Take notice of how the border goes “through” the sidewalk walkway. A lot of times it’s hard to come up with ideas for small isolated areas. This is just one way of making the small lawn area part of the rest of the yard. It joins the lawn and the bed areas together with a continuation as though the line goes through the sidewalk.
Do It Yourself Landscape Ideas:
This Mediterranean garden design gets its real feel from the plants used. Typically, you can change the feel of almost any garden by the plants you choose. See: Plants - Planting Ideas
The home here is of Spanish Mediterranean design. This landscaping needed something different so I got out my trusty plant encyclopedia and did a little studying. In doing so I discovered a whole new group of plants that I didn’t even know would do well in our climate.
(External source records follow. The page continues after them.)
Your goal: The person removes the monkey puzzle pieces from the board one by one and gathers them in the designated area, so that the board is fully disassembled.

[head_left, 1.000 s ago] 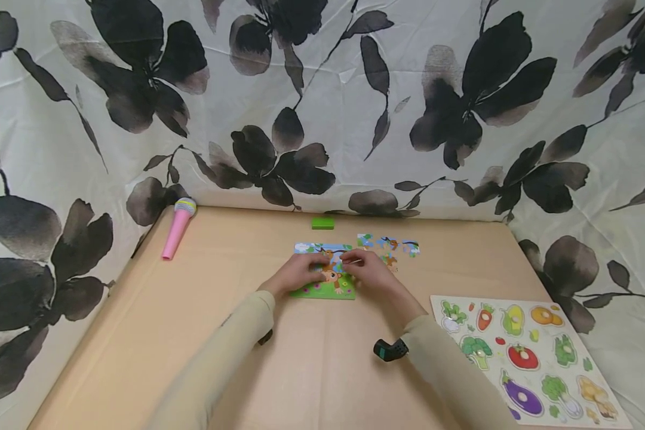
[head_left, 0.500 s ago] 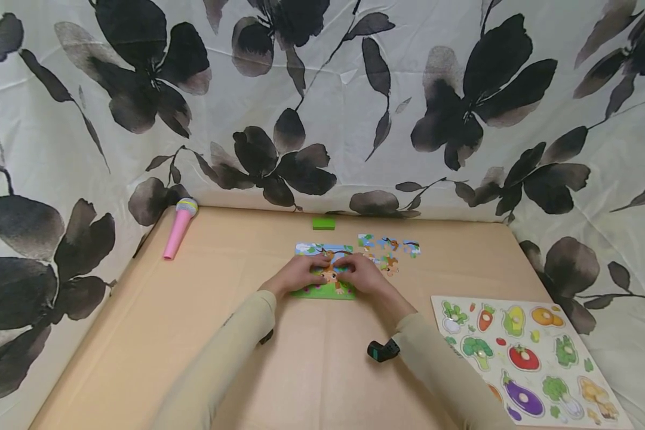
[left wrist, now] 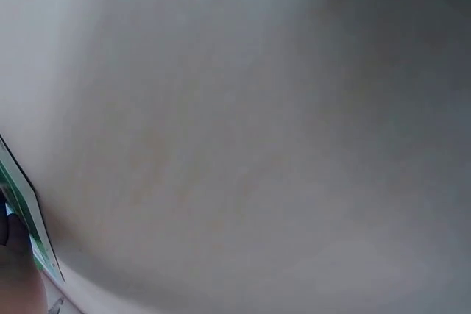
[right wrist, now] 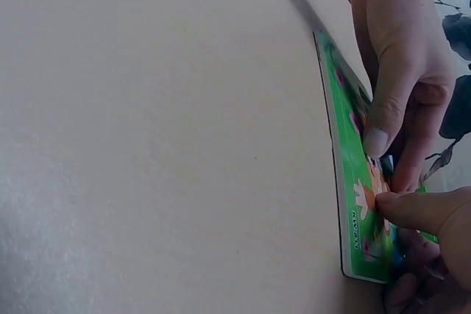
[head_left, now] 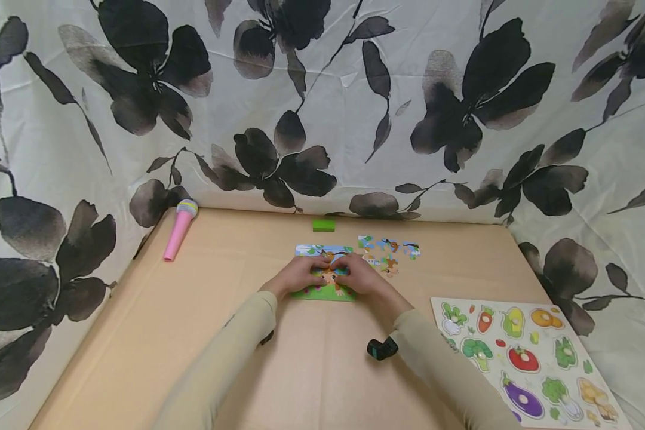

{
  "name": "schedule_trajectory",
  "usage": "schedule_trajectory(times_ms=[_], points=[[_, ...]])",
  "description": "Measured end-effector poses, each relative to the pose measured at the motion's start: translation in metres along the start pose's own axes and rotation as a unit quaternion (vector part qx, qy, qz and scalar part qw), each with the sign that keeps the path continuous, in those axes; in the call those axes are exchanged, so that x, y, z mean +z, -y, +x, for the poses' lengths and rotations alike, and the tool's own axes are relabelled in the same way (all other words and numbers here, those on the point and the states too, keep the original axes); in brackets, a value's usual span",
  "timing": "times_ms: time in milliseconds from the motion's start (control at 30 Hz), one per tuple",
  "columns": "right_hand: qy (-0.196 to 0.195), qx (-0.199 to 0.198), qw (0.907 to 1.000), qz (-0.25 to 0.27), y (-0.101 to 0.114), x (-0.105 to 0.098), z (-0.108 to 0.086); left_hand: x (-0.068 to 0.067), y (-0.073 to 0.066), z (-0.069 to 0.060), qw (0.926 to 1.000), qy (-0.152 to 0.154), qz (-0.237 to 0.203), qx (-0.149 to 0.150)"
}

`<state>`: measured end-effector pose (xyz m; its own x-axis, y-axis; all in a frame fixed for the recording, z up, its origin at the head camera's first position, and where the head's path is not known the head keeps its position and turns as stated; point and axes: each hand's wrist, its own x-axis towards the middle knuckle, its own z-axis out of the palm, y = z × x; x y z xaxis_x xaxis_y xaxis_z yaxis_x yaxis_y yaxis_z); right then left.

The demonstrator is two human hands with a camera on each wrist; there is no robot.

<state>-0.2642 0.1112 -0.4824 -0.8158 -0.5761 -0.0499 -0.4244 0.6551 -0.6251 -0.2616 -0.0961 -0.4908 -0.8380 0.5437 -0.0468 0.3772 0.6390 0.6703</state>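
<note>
A picture puzzle board [head_left: 322, 294] with a green lower part and a monkey picture lies flat on the table. My left hand [head_left: 295, 275] rests on its left half, fingertips near the middle. From the right, my right hand [head_left: 361, 275] reaches in, its fingertips close to the left ones. In the right wrist view, the left thumb and a finger [right wrist: 401, 115] touch the picture, and the right thumb [right wrist: 416, 211] presses on it near the monkey. The hands hide the board's centre; no piece shows between the fingers. The left wrist view catches only the board's edge [left wrist: 37, 226].
Loose puzzle pieces [head_left: 390, 245] lie just right of the board. A green block [head_left: 323, 225] is behind it, and a pink toy microphone [head_left: 178, 234] at the back left. A vegetable board [head_left: 497, 373] lies at the right, partly under the right sleeve.
The right hand has moved slightly left over the board, and its fingertips have come down onto the picture, uncovering loose pieces beside it. The left hand has stayed nearly still.
</note>
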Motion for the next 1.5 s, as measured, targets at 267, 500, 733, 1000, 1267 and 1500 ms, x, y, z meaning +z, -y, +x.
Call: schedule_trajectory(times_ms=[267,500,733,1000,1267,1500], points=[[0.02,0.008,0.9998,-0.005,0.001,0.0,0.0,0.001,0.0,-0.001,0.9998,-0.001,0.018,0.011],[0.033,0.01,0.9992,-0.023,0.003,-0.003,0.005,0.0,0.0,0.0,0.9998,-0.002,0.015,0.011],[0.022,0.028,0.9994,-0.007,0.004,-0.001,0.004,0.0,0.0,0.001,0.9997,-0.001,0.015,0.019],[-0.007,0.072,0.9973,0.012,0.008,0.004,0.001,0.001,0.005,0.003,0.9995,-0.002,0.02,0.023],[-0.056,0.064,0.9964,-0.002,0.009,0.008,0.0,0.0,0.004,0.002,0.9995,-0.001,0.022,0.025],[-0.083,0.05,0.9953,-0.002,0.007,0.011,0.001,0.0,0.004,0.002,0.9994,-0.002,0.024,0.024]])
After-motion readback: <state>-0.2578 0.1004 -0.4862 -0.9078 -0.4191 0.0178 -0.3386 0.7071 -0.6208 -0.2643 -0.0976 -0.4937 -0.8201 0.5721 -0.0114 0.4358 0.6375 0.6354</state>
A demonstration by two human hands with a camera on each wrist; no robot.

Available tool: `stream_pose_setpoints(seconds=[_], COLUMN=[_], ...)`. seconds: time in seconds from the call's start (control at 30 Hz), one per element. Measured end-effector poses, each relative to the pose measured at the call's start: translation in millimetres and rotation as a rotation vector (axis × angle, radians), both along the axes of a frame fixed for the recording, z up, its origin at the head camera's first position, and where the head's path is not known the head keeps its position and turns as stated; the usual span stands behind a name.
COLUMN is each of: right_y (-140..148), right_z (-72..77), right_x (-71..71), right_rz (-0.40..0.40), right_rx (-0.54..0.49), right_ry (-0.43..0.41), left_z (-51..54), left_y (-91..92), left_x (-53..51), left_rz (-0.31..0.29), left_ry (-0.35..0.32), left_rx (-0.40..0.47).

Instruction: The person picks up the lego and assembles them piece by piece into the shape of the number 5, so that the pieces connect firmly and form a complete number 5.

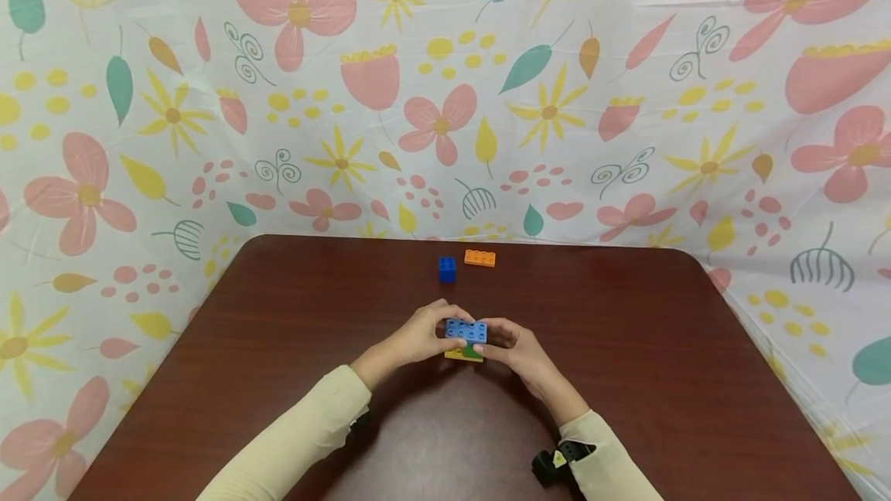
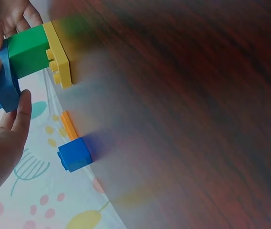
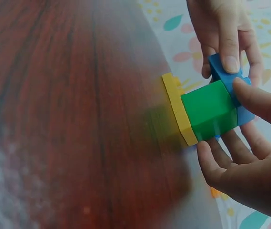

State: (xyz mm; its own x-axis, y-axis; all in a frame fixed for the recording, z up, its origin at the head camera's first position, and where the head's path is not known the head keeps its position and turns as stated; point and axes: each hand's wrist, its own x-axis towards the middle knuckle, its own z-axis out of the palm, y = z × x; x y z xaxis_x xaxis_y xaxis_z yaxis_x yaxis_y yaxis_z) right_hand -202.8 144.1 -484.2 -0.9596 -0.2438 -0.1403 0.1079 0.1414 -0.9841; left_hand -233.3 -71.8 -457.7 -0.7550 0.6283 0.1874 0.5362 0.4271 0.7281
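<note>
At the middle of the table stands a small stack of toy building bricks. A thin yellow brick point(image 3: 179, 109) forms its base, a taller green brick point(image 2: 29, 51) sits on part of that, and a light blue brick point(image 1: 466, 330) lies across the top. My left hand point(image 1: 422, 333) pinches the light blue brick at its left end between thumb and fingers. From the other side, my right hand point(image 1: 518, 350) grips the same brick's right end, its thumb on the near face; its lower fingers come close beside the green brick in the right wrist view.
Behind the stack, towards the table's far edge, stand a dark blue brick point(image 1: 447, 270) and a flat orange brick point(image 1: 480, 258). The brown table point(image 1: 334, 284) ends at a floral cloth point(image 1: 445, 199) hanging behind it.
</note>
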Motion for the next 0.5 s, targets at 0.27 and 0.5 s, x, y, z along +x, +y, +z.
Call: stream_pose_setpoints(seconds=[0.27,0.5], right_y=[0.9,2.7], right_z=[-1.9,-4.6], right_x=[-0.7,-2.2], right_rz=[-0.011,-0.007], right_rx=[-0.002,0.02], right_ry=[0.009,0.036], left_z=[-0.6,-1.2], left_y=[0.5,-0.5], left_x=[-2.7,-3.8], left_rz=[0.001,-0.022], left_ry=[-0.008,-0.017], left_rx=[-0.02,-0.005])
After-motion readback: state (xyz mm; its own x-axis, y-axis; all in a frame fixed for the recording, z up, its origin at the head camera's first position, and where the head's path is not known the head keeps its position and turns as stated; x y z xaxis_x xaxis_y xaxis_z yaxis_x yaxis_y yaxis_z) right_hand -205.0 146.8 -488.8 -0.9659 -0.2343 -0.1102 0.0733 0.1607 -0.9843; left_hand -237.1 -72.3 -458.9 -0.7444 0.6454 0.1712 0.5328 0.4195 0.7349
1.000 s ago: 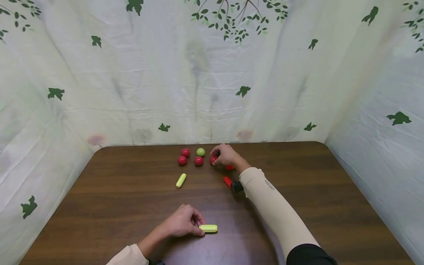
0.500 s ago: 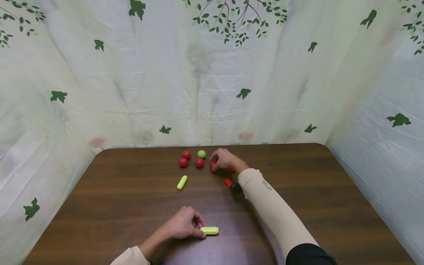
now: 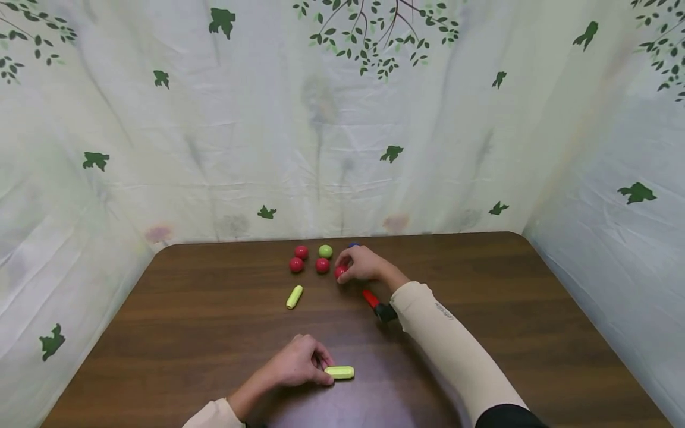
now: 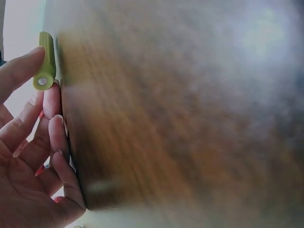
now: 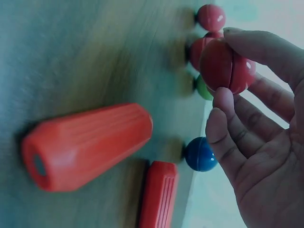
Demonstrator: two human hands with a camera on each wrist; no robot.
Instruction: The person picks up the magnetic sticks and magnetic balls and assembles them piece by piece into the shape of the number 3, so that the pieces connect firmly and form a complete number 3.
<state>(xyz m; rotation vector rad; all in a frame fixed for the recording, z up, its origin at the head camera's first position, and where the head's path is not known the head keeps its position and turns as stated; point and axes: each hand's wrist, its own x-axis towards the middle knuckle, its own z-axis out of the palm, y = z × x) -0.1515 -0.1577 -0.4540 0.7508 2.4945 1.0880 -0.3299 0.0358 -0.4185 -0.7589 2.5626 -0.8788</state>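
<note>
My left hand pinches one end of a yellow-green rod at the near middle of the table. In the left wrist view the rod shows a round silvery spot on its end. Farther back, my right hand holds a red ball between thumb and fingertips. A seam runs around that ball in the right wrist view. To its left sit several other red balls and a green ball. Behind the right hand a blue ball is partly covered.
Another yellow-green rod lies left of centre. A red rod lies below the right wrist, its near end by a black wristband. The right wrist view shows a second red rod. A patterned curtain stands behind the table.
My right hand has drawn slightly nearer and left with the red ball. The blue ball now shows behind it, and the second red rod is hidden in the head view. My left hand stays put.
</note>
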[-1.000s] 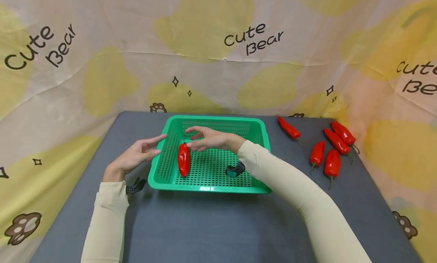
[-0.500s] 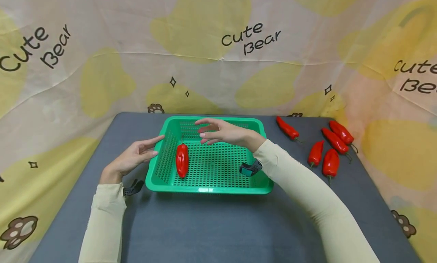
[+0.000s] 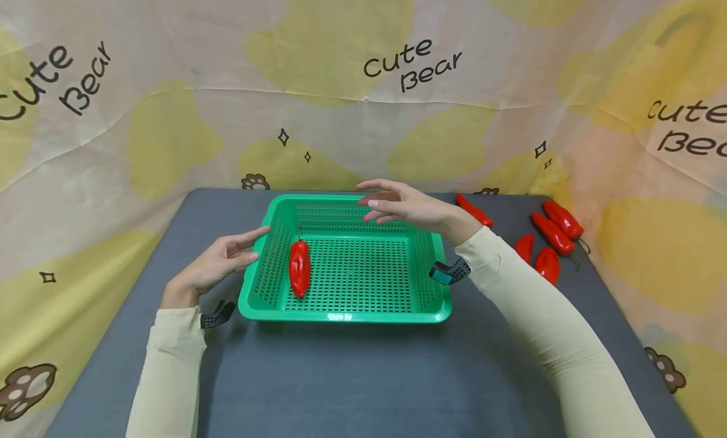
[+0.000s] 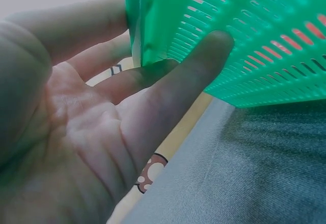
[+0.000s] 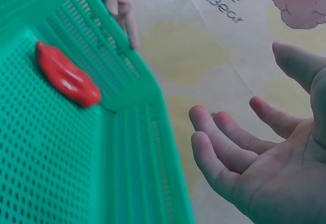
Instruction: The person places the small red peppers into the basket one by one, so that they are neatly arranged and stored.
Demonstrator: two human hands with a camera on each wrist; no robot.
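Note:
A green perforated plastic basket (image 3: 341, 316) stands on the grey table. One red pepper (image 3: 299, 269) lies inside it near the left wall, its stem toward the back. My left hand (image 3: 218, 264) rests against the basket's left side with relaxed, nearly straight fingers; in the left wrist view its fingertips touch the green wall (image 4: 244, 35). Above the basket's back right part hovers my right hand (image 3: 411, 207), fingers loosely spread and holding nothing. The right wrist view shows the same pepper (image 5: 67, 76) in the basket, apart from the right hand (image 5: 265, 158).
Several more red peppers (image 3: 552, 234) lie on the table (image 3: 363, 375) at the right, two partly hidden by the right sleeve (image 3: 545, 331). Another pepper (image 3: 473, 209) lies by the back edge, partly behind the right hand. A printed cloth (image 3: 318, 59) hangs behind and beside the table.
My right hand has moved right and back, away from the pepper in the basket, toward the basket's back right corner. The left hand stays at the left side. The view has shifted slightly.

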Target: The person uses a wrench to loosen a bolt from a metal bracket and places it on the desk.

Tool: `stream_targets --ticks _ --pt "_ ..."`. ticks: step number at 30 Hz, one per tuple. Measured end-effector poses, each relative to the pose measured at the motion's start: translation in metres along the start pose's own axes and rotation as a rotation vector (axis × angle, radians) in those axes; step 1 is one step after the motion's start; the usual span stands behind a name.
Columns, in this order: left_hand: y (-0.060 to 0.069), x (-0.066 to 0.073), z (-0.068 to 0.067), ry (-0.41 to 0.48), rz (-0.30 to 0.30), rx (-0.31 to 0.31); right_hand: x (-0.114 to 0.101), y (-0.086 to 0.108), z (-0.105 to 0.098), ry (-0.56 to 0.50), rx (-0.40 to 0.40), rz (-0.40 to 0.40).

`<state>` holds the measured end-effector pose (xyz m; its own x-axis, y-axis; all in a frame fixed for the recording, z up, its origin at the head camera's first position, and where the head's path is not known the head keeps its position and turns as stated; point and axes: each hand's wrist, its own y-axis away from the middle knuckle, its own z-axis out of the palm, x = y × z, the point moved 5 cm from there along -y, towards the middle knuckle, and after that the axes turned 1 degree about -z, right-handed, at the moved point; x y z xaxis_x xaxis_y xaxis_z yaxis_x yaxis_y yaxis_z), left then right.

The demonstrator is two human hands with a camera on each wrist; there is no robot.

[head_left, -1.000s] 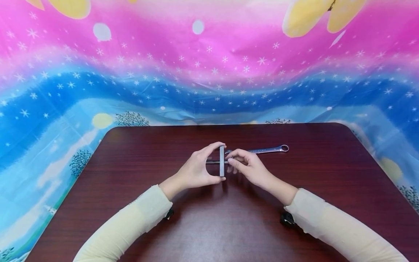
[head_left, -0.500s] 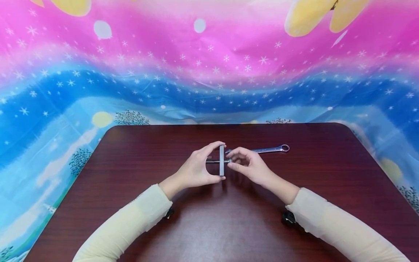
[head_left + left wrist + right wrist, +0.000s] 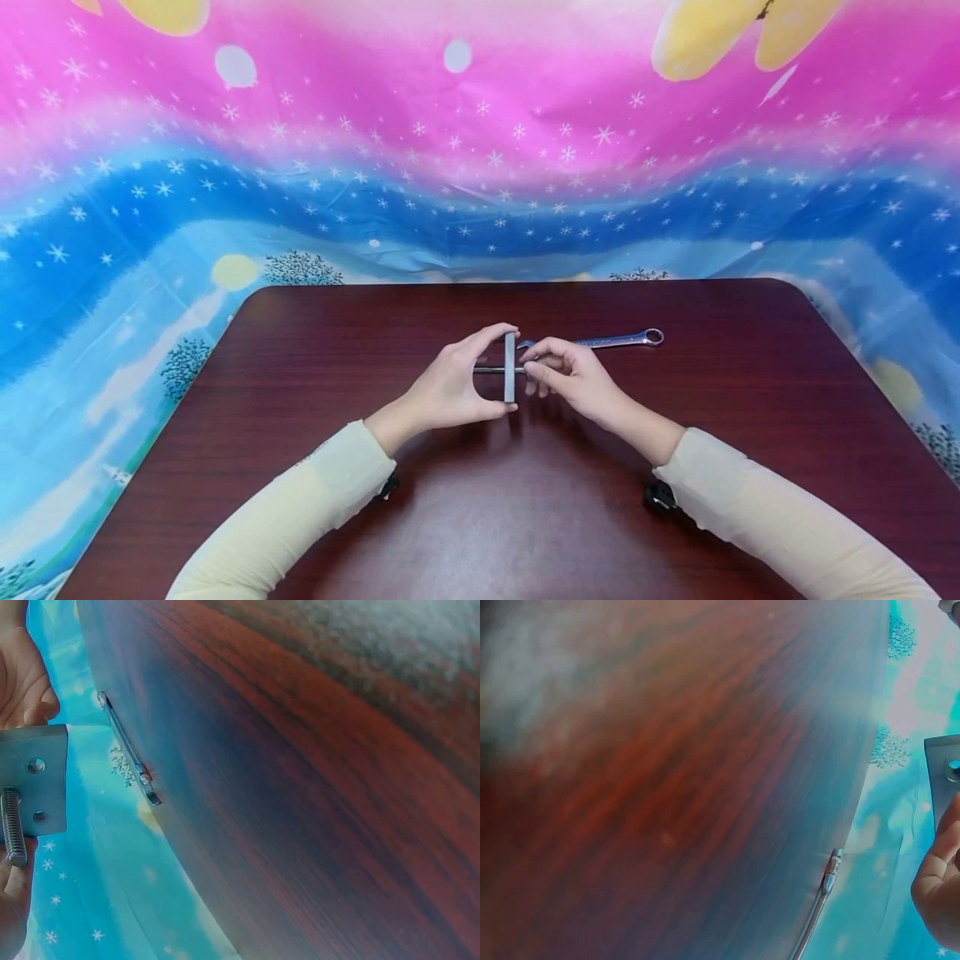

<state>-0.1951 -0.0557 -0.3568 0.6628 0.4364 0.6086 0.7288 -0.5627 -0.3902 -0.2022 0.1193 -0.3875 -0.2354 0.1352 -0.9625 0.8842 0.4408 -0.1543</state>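
Note:
A grey metal plate (image 3: 509,368) stands on edge between thumb and fingers of the left hand (image 3: 448,386), which grips its two ends. Through it runs a threaded bolt (image 3: 491,370), its shank on the left side. At the bolt's right end, the right hand (image 3: 583,385) pinches with thumb and fingers, hiding the head. The left wrist view shows holes in the plate (image 3: 52,780) and the bolt's thread (image 3: 13,825) sticking out. In the right wrist view the right hand (image 3: 939,889) is beside the plate (image 3: 939,761).
A combination wrench (image 3: 622,340) lies on the dark wooden table (image 3: 480,517) behind and to the right of the right hand, partly covered by it. A patterned pink and blue cloth (image 3: 420,175) hangs beyond the table's back edge.
Half a second ago the right fingers were spread wider and the bolt's head showed; now they have closed round it. The left hand and plate stay nearly still.

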Motion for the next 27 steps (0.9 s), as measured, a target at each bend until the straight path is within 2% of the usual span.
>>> stream_targets --ticks 5,13,22,27 --pt "-0.0004 -0.0009 -0.0012 0.003 -0.011 0.008 -0.0006 0.0005 -0.0018 0.019 0.022 -0.017" --pt "0.0001 0.0 -0.0008 0.0 -0.011 -0.004 0.0021 0.0017 -0.0014 -0.063 -0.027 0.008" --pt "0.0 0.0028 -0.0001 -0.008 0.009 0.004 0.0016 0.0 -0.0007 -0.019 0.021 0.024" --pt "0.0008 0.0025 -0.0002 -0.012 0.001 0.001 -0.0006 0.0012 -0.0012 0.025 0.045 -0.009"
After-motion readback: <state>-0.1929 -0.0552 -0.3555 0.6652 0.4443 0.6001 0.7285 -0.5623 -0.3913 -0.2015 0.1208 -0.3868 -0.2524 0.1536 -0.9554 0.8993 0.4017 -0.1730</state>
The yard we started with here is lower than the home and the street. The street and home are level so we have a yard that slopes into a valley and collects water. We created a retaining wall on both ends of the yard to create two level areas and do away with the slope. Then we gave the landscape a slight grade from one end of the design to the other for the water to drain away.
The natural stone walkway in the center is a necessity. It makes the home more inviting and welcomes guests to the front door. It also gives more parking space by allowing walking access from the street.
The design of the lawn area flows in curves that meet as though there is no walkway dividing the two areas. This helps create unity and continuity in landscaping ideas where a sidewalk separates a yard.
A Sloped Yard
This Mediterranean design idea uses some real simple methods and principles to get its successful combination of different elements. While the design does address and provide solutions for some problem areas, a lot of it is created to add curb appeal and to simply look cool. More on this design below…
The retaining walls in this design are created to soften a mild slope in the yard. While the slope wasn’t necessarily bad enough to demand a retaining wall, the walls also add more design elements to work with.
Creating a second level most always helps add interest to any landscaping ideas or yard. In this case we were able to create terraces and level out the slight slope. This will actually help with run off and saturation problems in the lawn area when the automatic sprinkler system runs.
Another design element that the retaining wall added to the landscaping is that we used the same stucco surface as the rest of the home. This helped make the landscaping a perfect and natural looking extension of the home.
Besides the design style of the home itself, the other main design element responsible for the Mediterranean look is of course, the plant selection. This is true with a lot of gardens. Change the palm trees in this design to some varieties of Desert landscaping plants and Cactus, and you would have a beautiful Southwest Landscaping or Xeriscaping design.
The rest of the plants in this design are a simple selection of Lavenders, Paprika Yarrow, Feather Reed Grass, Verbena, and Dwarf Hawthorns. Also on the other side of the driveway there is a cut out with another Palm and plantings. This helped create balance to an otherwise massive and blank slab of concrete.
The lawn and bedding areas are edged with 4 inch wide pound in metal landscape edging. This type of edging will work fine in this project because we’re using Fescue lawn sod which is a non agressive lawn type that doesn’t invade flower beds. More agressive lawn grasses such as Bermuda would require deeper edging to keep the lawn in its place.
The lawn area is minimal which is mainly due to the clients request. Again, it is a hybrid Fescue sod which is a wonderful lawn grass that keeps most of its color through the Winter in this area of zone 7. And of course, the lawn area and all planting areas have an automatic sprinkler system for convenience and efficient watering.
The rock areas cover quite a bit of space which is a contributing reason to two colors of groundcover rock. In areas this large or larger, a second type of groundcover may just be the answer to a need for another design element.